Reading Notes on John Gibbons’ “Qualia: They’re Not What They Seem” Philosophical Studies 126:33, 397-428, Kluwer, 2005.

Overview
Ways things seem are not invertable. Intuitively, they would have been. Qualia are not the ways things seem and we should not trust our intuitions about them. There are unlikely to be good arguments for the existence of qualia. Certainly, we can’t trust claims that qualia are obvious.

§2. A Surprising Impossibility
Ways things seem cannot be inverted between Laverne and Shirley. Laverene and Shirley learned the same language in the same environments. They both call red things “red” and they both believe what they say. When they say “x seems red” it is true.

§3. A Surprisingly Unstable Situation
If transported to Inverted Earth and fitted with reversing lenses, you will call green things “red” and mean red. You will have systematically false beliefs. But over time the meanings of your terms will change: when you say “red” it will refer to green. Not only will the meanings of your words change, so do the contents of your beliefs. The ways things seem to you have changed without your noticing. But this has been accompanied by a change in the meanings of your words and thought contents.

§4. Should we believe in qualia at all?
Red qualia are the redness in the mind. Three main but not good reasons for believing in the redness in the mind are introspection, intrasubjective spectrum inversion, and the argument from illusion.

Bad reason 1: Introspection
Introspection does not tell us that there is redness in the mind. When we go looking for redness we find it in the objects in the world.

Bad reason 2: Intrasubjective spectrum inversions
Qualia are hypothesized to explain a certain case. This is not a great reason for believing in qualia if there are other ways to explain the case

The case and the qualia explanation
You put on inverting lenses and eventually get used to them. Before putting them on, grass looks green. Right after putting them on, grass looks red. What we need an explanation for is what to say about after you get used to them. One thing you might say is that the grass seems green in one sense and in another sense seems red. This is the qualia strategy. It postulates that there are two kinds of “seeming”, “looking”, etc.. There are two senses for every appearance concept: an epistemic sense that has to do with the representational content of judgments and a phenomenal sense that has to do with qualia.
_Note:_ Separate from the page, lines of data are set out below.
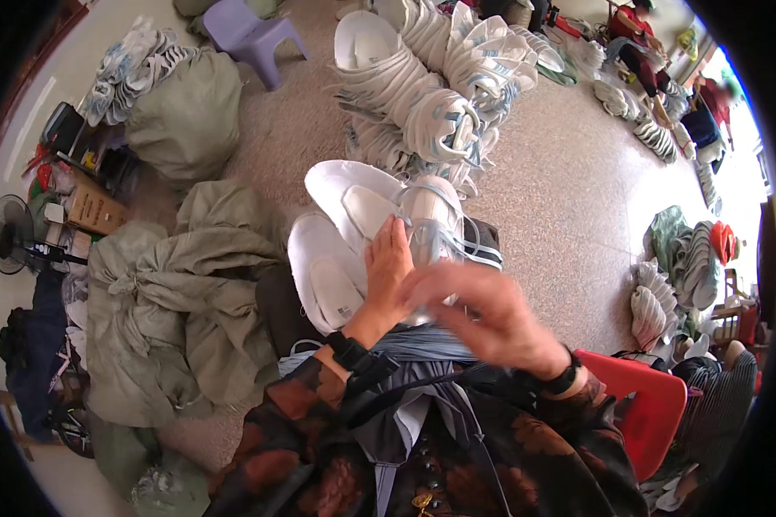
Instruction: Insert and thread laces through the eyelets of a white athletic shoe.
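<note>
- Your left hand is narrow, its fingers straight and close together, laid beside the laced shoe; its thumb is hidden, so I cannot tell whether it pinches anything.
- Your right hand is blurred and bent, thumb standing off from the fingers, crossing close by the left; whether a lace is caught in it, I cannot tell.
- The laced shoe sits at your lap, just past your left fingertips, with its pale blue lace spilling loosely to the right. Expect it to be light, soft in the upper and easily dented; steady it along its side rather than pressing on top.
- The lace should be limp and inclined to slip or tangle, so take it between thumb and fingertip near the eyelets.
- Left of it lie two open white shoe pieces, side by side. They look thin and springy; you'd best lift them by the rim.
- A grey-blue lace bundle lies nearer your body.
- Farther out, stacked white shoes lean together on the floor; pulling one could topple its neighbours.
</note>
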Demonstrator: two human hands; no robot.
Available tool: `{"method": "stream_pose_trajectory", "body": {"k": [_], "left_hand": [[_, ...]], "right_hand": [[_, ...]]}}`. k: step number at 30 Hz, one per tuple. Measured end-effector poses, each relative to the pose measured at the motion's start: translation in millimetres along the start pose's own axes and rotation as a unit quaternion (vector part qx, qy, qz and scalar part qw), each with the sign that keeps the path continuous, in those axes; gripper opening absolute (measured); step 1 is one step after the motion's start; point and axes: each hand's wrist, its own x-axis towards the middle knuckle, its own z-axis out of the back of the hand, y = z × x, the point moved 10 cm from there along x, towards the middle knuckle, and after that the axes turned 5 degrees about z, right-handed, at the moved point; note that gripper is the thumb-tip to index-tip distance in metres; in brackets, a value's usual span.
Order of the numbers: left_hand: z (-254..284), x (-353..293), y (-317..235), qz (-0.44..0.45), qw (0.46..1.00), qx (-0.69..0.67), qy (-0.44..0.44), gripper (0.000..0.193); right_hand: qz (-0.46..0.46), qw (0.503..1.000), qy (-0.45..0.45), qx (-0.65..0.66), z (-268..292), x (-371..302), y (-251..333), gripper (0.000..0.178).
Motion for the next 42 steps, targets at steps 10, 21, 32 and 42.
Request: {"method": "stream_pose_trajectory", "body": {"k": [10,21,32,42], "left_hand": [[-1.5,7.7,0.7,-0.007,0.998,0.010,-0.061,0.087],[50.8,-48.8,-77.8,-0.229,0.939,-0.235,0.102,0.033],[45.0,-35.2,-75.4,-0.206,0.944,-0.250,0.057,0.005],[30.0,-24.7,-65.1,-0.166,0.939,-0.293,0.072,0.011]], "right_hand": [[0.056,0.893,0.250,0.370,-99.3,-10.2,44.8,0.014],[0.047,0.923,-0.179,0.338,79.4,-11.3,-5.8,0.013],[-0.190,0.960,-0.159,-0.128,105.9,-44.7,-145.9,0.014],[-0.120,0.926,-0.038,-0.356,88.9,6.9,-161.8,0.008]]}}
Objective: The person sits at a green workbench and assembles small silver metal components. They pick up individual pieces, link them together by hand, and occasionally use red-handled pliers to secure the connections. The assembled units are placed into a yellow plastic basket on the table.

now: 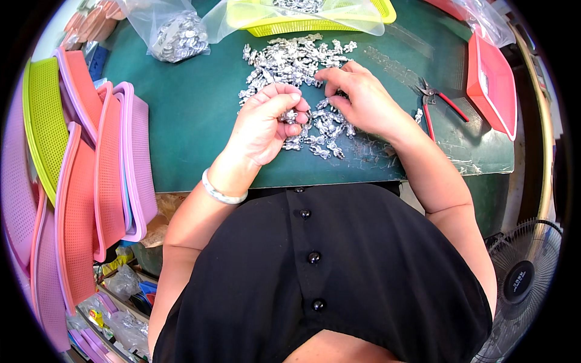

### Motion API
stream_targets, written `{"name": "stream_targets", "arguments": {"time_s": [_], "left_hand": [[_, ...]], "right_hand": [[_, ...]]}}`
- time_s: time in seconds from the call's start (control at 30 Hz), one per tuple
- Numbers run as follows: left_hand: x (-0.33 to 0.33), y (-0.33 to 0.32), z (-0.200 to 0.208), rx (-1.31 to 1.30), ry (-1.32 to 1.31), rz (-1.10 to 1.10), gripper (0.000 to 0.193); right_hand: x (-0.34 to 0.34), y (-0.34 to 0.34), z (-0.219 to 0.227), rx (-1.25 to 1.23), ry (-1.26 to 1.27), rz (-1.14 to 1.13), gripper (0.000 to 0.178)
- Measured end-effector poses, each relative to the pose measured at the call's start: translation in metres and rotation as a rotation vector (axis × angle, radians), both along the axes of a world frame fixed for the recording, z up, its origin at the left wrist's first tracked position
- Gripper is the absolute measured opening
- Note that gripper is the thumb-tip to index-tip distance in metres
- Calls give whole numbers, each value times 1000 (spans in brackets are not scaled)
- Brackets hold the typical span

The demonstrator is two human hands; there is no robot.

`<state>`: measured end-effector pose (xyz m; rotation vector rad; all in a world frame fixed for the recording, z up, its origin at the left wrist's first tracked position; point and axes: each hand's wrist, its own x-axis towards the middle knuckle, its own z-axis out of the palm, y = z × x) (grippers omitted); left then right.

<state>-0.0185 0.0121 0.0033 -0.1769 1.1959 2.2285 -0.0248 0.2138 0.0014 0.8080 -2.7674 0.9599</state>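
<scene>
Small silver metal charms point(284, 57), shaped like little figures, lie in a loose heap on the green table. My left hand point(263, 121), with a pale bracelet at its wrist, is closed in a pinch, palm partly up. Between its fingers are silver charms point(291, 116); how many I cannot tell. At the right side of the heap is my right hand point(363, 100), its bent index finger and thumb apart and nothing visible between them. A smaller cluster of charms point(330, 124) lies below it, close to the table's front edge.
Red-handled pliers point(430, 97) lie open to the right, near a red basket point(493, 91). A yellow-green basket point(290, 25) and a clear bag of silver pieces point(180, 37) are at the back. Stacked coloured baskets point(78, 181) crowd the left; a fan point(520, 281) stands lower right.
</scene>
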Motion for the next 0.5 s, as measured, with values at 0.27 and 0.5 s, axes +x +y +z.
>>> {"name": "stream_targets", "arguments": {"time_s": [0.27, 0.5], "left_hand": [[3, 3, 4, -221, 82, -47, 15], [5, 7, 9, -320, 135, -112, 12]], "right_hand": [[-6, 2, -11, -108, 12, -22, 31], [2, -2, 6, -508, -456, -68, 37]]}}
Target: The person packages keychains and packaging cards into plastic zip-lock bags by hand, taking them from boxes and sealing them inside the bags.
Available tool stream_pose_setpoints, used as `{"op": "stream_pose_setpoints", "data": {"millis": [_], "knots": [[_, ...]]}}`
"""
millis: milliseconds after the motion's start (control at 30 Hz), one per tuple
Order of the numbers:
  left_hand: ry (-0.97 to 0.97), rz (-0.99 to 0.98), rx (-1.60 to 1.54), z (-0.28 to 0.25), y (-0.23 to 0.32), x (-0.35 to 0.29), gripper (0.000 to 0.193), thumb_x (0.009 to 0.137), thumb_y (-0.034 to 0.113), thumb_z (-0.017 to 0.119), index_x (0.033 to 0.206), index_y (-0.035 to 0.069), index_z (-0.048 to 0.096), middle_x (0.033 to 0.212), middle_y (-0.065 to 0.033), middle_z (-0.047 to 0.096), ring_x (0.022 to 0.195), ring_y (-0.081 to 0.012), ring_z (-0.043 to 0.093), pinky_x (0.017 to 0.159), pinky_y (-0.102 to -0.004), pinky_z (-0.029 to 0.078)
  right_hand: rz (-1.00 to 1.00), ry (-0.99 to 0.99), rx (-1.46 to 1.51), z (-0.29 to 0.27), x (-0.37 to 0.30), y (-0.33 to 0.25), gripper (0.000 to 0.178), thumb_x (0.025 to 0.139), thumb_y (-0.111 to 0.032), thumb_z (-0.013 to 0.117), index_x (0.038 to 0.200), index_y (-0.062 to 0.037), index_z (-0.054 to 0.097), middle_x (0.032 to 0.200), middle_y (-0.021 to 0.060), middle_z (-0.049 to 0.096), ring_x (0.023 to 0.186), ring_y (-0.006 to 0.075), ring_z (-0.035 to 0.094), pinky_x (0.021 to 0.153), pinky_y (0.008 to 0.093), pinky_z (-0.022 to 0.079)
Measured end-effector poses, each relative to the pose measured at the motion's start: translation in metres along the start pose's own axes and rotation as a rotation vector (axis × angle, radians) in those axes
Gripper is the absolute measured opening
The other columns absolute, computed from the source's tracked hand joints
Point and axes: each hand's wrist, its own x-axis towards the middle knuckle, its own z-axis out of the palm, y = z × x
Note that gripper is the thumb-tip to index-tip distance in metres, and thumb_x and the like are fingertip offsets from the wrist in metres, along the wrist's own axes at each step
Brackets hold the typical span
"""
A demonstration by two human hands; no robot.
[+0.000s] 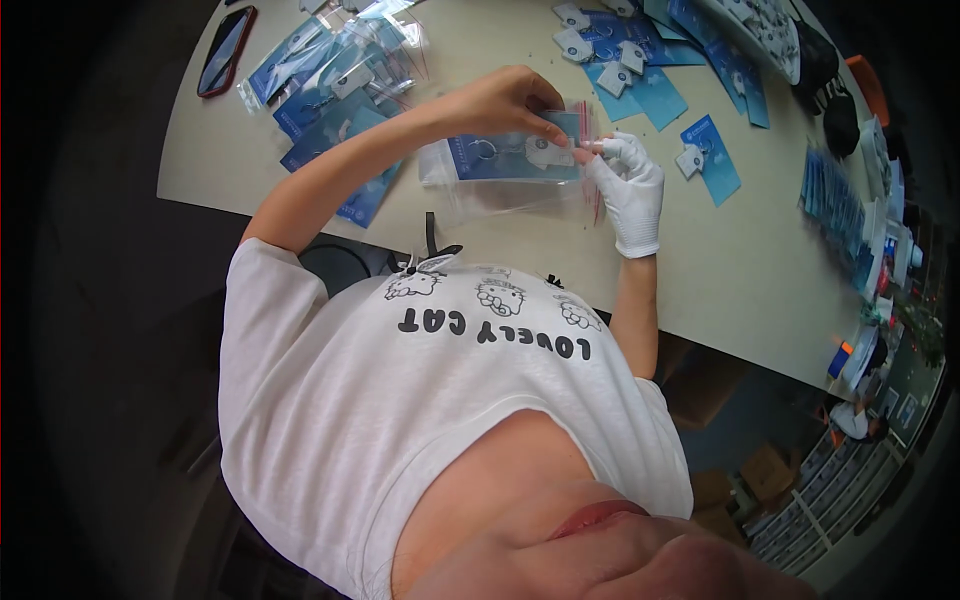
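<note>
Both my hands are at a clear zip bag with red lines along its open-end seal. Inside it lies a blue backing card with a metal ring and a small white tag-shaped keychain. My left hand is bare and arches over the bag from above, its fingers bent down and pressed on the card near the sealing end. My right hand wears a white glove with bare fingertips showing. Its thumb and fingers pinch the bag's right edge by the red lines.
Several bagged blue cards are heaped at the left, by a phone. Loose cards with white keychains lie at the far right, and one single card sits right of my glove. A stack of blue cards stands near the table's right edge.
</note>
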Motion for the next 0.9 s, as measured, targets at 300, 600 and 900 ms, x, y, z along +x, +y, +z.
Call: {"op": "stream_pose_setpoints", "data": {"millis": [300, 600, 900], "knots": [[0.254, 0.028, 0.015, -0.041, 0.019, -0.045, 0.038, 0.075, 0.026, 0.077, 0.093, -0.005, 0.066, 0.078, -0.0084, 0.064, 0.069, -0.0130, 0.056, 0.065, -0.0263, 0.046, -0.187, 0.179, -0.302, -0.055, 0.018, 0.010, 0.038, 0.081, -0.022, 0.072, 0.110, -0.0004, 0.063, 0.107, 0.0154, 0.064, 0.103, 0.0244, 0.059, 0.088, 0.0314, 0.046], [0.666, -0.064, 1.060, -0.083, -0.003, -0.103, 0.035, 0.079, 0.019, 0.072, 0.107, 0.003, 0.062, 0.090, -0.0116, 0.065, 0.083, -0.0248, 0.062, 0.074, -0.0339, 0.048, 0.400, 0.395, -1.198, -0.173, 0.059, 0.049, 0.118, 0.051, -0.068, 0.078, 0.138, -0.0013, 0.034, 0.139, 0.0197, 0.038, 0.128, 0.0368, 0.038, 0.104, 0.0424, 0.037], [0.398, -0.038, 0.826, 0.071, -0.003, -0.042, 0.049, 0.073, 0.036, 0.073, 0.101, 0.003, 0.051, 0.090, -0.0084, 0.052, 0.087, -0.0264, 0.052, 0.071, -0.0365, 0.041, 0.258, 0.323, -0.392, -0.194, 0.032, 0.075, 0.057, 0.071, -0.025, 0.083, 0.112, 0.0036, 0.055, 0.104, 0.0113, 0.063, 0.094, 0.0185, 0.061, 0.084, 0.0282, 0.048]]}}
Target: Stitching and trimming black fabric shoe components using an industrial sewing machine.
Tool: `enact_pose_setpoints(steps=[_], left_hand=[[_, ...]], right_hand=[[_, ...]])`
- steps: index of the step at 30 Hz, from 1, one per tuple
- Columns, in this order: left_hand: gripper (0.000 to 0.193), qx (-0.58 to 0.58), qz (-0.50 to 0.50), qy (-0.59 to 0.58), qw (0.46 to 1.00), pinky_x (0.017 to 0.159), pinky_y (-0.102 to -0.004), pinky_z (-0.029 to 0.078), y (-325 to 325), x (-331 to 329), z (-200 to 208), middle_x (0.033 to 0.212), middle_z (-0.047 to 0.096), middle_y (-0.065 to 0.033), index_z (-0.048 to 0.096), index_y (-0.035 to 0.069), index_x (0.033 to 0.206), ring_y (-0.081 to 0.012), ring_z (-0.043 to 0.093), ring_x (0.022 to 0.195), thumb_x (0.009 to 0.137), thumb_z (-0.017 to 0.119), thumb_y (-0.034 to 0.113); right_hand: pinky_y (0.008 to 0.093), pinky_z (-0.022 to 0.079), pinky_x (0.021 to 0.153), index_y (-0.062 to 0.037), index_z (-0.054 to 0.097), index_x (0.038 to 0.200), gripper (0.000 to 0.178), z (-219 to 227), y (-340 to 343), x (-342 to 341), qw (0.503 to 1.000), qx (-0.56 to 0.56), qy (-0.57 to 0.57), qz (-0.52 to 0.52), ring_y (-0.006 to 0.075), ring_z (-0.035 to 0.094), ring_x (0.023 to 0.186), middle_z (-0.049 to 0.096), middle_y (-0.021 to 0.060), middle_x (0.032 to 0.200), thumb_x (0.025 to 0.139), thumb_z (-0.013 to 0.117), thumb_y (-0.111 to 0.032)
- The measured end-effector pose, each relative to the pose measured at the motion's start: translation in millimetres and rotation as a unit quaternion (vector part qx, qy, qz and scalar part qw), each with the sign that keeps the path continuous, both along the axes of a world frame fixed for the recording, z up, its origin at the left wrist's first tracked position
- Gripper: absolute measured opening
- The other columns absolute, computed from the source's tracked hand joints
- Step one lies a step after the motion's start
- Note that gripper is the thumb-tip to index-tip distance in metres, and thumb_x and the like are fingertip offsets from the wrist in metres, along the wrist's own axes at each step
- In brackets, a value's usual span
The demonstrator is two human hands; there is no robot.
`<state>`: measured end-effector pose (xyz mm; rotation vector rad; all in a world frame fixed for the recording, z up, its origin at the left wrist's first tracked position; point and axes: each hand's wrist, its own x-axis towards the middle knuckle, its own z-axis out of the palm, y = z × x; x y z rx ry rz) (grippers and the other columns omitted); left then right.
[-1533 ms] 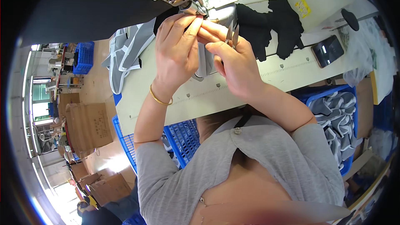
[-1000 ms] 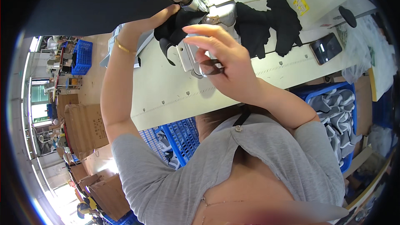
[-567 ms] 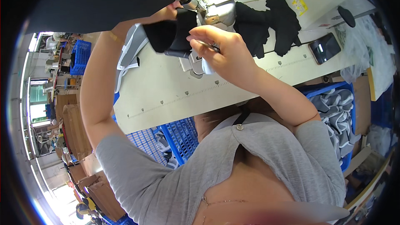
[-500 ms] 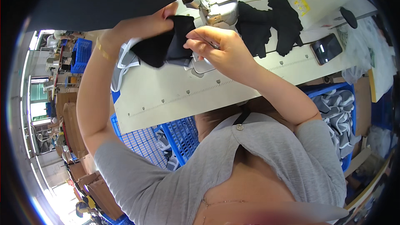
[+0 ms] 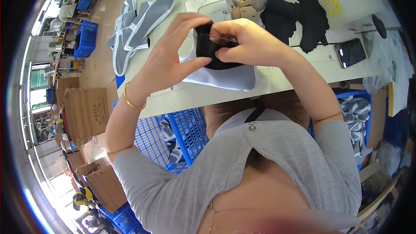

The Non-qualia explanation of the case
Where the qualia explanation postulates an ambiguity in the meaning of “seems”, the non-qualia strategy postulates an ambivalence people have about whether one’s representational contents can change without one noticing. So, prior to the lenses, one represents grass as green. Right after, one represents grass as red. After one has gotten used to the glasses, one is ambivalent about whether one’s experiences still represent the grass as red or now represent it as green. The non-qualia explanation is also able to explain what it is like to undergo experiences similar to intrasubjective spectrum inversion like getting used to sunglasses. Here, the difference of what it is like is doe to differences in the operation of thought. It is not weird to think that thought influences what it is like. Consider what it is like to taste wine before and after gaining wine-tasting expertise.

Bad reason 3: The argument from illusion
The argument goes something like this. Things can look red even though they are not red. But in order for things to look red, something or other has to be red. So, when you undergo the illusion that something external to you is red, what is really happening is that you are experiencing the redness in your mind. Such an argument about rock illusions wouldn’t suffice to show that you had rocks in your head. Just rock beliefs, that is, beliefs about rocks. If the argument from illusion doesn’t suffice to show that you have rocks in your head, why think it suffices to show that you have redness in the mind? Is there some special distinction between properties like redness for which the argument works and properties like rock-ness for which it does not?
Failed attempts at such a distinction:
-Secondary vs. primary qualities
-Just seen vs inferred properties
Secondary vs. primary won’t work because things that are red must be shaped. This puts shapes in the head too and they are no better than rocks in the head.
Just seen vs inferred properties won’t work because something can seem like a rock even though you believe I isn’t. If you don’t believe it you don’t infer it.

10 Responses to “Gibbons’ “Qualia: They’re Not What They Seem””

  1. A.G. says:

    Most of the arguments seem straight from D’s Quining Qualia, but some of them I hadn’t heard before (or at least don’t remember hearing and my memory isn’t vey good). Especially, the response to the “argument from illusion” got me thinking.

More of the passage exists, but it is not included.